Donald Trump is in Ireland doing lazy ass shit probably, don't know, don't care, but he's been real unhappy with how things have been going with E. Jean Carroll's civil rape trial against him back in New York. So he got all cranky with reporters on his golf course over there yesterday and started blabbering for four solid minutes about how "I’m going to go back [to New York] and I’m going to confront this woman. This woman is a disgrace." You betcha. He said he's cutting his trip short. He doesn't want to. He has to.
So pissy:
Trump said he was the victim of “false accusations against a rich guy. Or in my case against a famous, rich and political person that’s leading the polls by 40 points.”
Okeydoke, false accusations against a rich guy, or in his case a famous rich political person that's leading the polls by 40 points. Uh huh. Cool.
After striking his shot, Trump claimed it had travelled about 280 yards. “Biden can’t hit it 80 down the middle,” he said.

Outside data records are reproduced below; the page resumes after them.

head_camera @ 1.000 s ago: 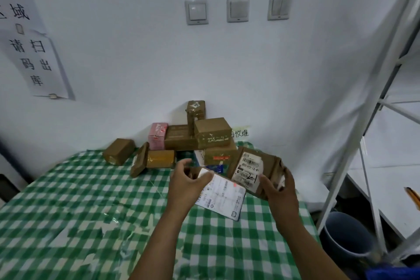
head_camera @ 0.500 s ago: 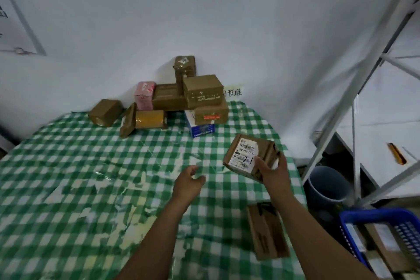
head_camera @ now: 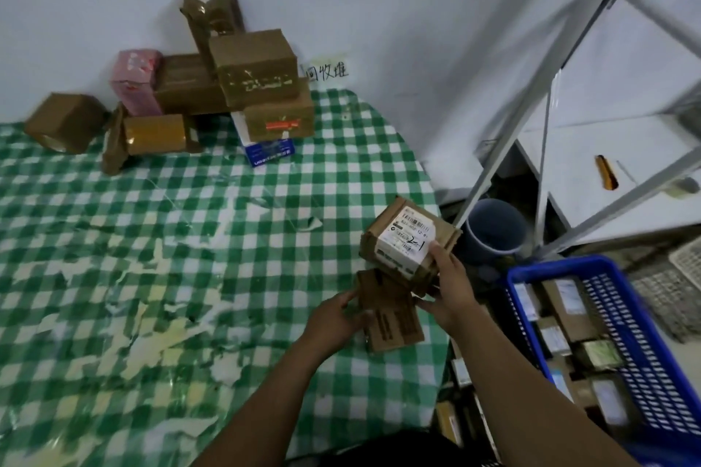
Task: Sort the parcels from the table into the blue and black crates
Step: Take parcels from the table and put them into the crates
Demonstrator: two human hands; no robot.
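Note:
My right hand (head_camera: 449,286) grips a brown parcel with a white label (head_camera: 407,239) and holds it above the table's right edge. Just below it a flat brown parcel (head_camera: 390,318) lies on the green checked tablecloth (head_camera: 189,258). My left hand (head_camera: 333,318) grips that flat parcel by its left edge. The blue crate (head_camera: 622,349) stands on the floor to the right and holds several parcels. A pile of brown parcels (head_camera: 258,76) with a pink box (head_camera: 136,81) sits against the wall. No black crate shows.
A grey bucket (head_camera: 493,227) stands on the floor beyond the table's right edge. A white metal shelf frame (head_camera: 531,99) rises at the right. More parcels lie on the floor (head_camera: 459,409) between the table and the blue crate.
The view has tilted down and right. My right hand carried the labelled parcel toward the table's right edge. My left hand dropped the flat parcel onto the table, then took hold of it again.

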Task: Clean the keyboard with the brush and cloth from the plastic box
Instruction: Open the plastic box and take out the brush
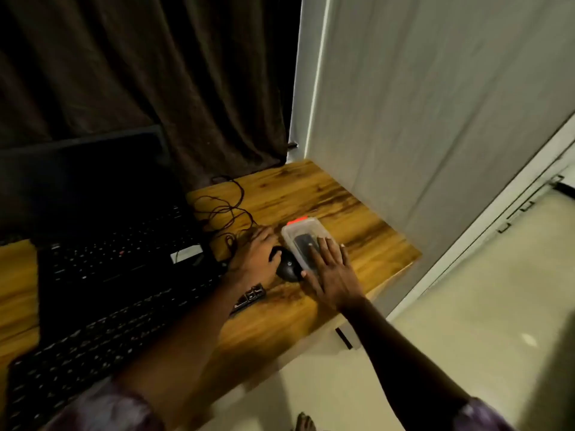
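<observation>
The right hand (329,273) is lying flat on the lid of the clear rectangular plastic box (298,234), its fingers straight and spread, clasping nothing. The left hand (256,253) is curling its fingers over the rounded black computer mouse (287,270), which is sitting just beside the box's left wall; whether the two are touching I cannot tell. The box is standing on the warm brown wooden table (357,231), near its right edge and to the right of the long black keyboard (93,343), which is running toward the lower left corner.

The step in hand, as I am judging it, is getting the box open. Doing it well is likely meaning one hand steadying the base while the other is working the orange clip (297,219) at the far end, then lifting the lid level so nothing is tipping out; sliding the mouse aside first is giving room, minding the tangled dark cable (224,209) behind it.

Much is proving hard to read: a dark shape (303,244) is showing through the lid, but whether it is brush, cloth or both I cannot tell; the right palm is covering the box's near end; the left thumb is hiding from view; the left forearm is crossing the keyboard, and the frame edge is cutting it off; the open black laptop (118,231) is sinking into shadow; a small patterned object (253,294) by the left wrist is too blurred to name.
</observation>
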Motion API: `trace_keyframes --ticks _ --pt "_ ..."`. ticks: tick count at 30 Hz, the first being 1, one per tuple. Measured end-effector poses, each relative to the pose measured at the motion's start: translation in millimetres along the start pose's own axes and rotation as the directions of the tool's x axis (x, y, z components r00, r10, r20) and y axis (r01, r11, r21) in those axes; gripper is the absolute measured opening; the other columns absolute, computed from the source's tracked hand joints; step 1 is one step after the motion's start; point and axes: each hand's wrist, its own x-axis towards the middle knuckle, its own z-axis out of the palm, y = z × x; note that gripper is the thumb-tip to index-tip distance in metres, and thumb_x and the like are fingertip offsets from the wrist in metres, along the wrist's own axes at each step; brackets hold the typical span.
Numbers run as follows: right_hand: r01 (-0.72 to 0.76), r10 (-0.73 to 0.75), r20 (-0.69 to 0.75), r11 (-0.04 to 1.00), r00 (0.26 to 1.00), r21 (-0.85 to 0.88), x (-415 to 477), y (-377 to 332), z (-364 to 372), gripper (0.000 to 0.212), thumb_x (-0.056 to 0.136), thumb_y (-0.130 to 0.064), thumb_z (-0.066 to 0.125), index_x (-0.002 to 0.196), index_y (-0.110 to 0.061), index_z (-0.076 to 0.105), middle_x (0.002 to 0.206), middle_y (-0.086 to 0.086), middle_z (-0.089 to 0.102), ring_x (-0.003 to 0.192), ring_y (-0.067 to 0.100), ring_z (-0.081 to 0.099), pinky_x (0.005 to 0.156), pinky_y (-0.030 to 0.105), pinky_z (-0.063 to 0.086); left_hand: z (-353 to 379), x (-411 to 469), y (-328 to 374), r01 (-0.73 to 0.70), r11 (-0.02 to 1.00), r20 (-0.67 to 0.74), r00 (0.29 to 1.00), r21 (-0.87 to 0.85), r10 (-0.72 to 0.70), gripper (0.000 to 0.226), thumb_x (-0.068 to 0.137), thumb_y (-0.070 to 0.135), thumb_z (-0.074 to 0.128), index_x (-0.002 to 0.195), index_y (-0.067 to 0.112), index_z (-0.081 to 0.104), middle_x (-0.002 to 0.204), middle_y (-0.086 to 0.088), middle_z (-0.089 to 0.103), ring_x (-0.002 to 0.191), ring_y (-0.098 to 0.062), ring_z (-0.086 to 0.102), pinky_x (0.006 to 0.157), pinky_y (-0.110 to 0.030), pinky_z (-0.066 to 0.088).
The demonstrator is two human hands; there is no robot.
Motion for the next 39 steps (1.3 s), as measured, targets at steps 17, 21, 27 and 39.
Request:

OK. Is Trump actually coming to America to appear at the trial?
“No,” [Trump lawyer Joe] Tacopina responded when asked if Trump would appear in person.
Figured.
(Yesterday, the judge took the basically unprecedented step of giving Tacopina and Trump a little time to MAKE EXTRA CERTAIN they're on the same page regarding whether Trump will testify. Mind you, Carroll's lawyers have rested and Trump's lawyers were just about to. So when he bitches about how UNFAIR BIASSSS this judge is against him, keep that in mind.)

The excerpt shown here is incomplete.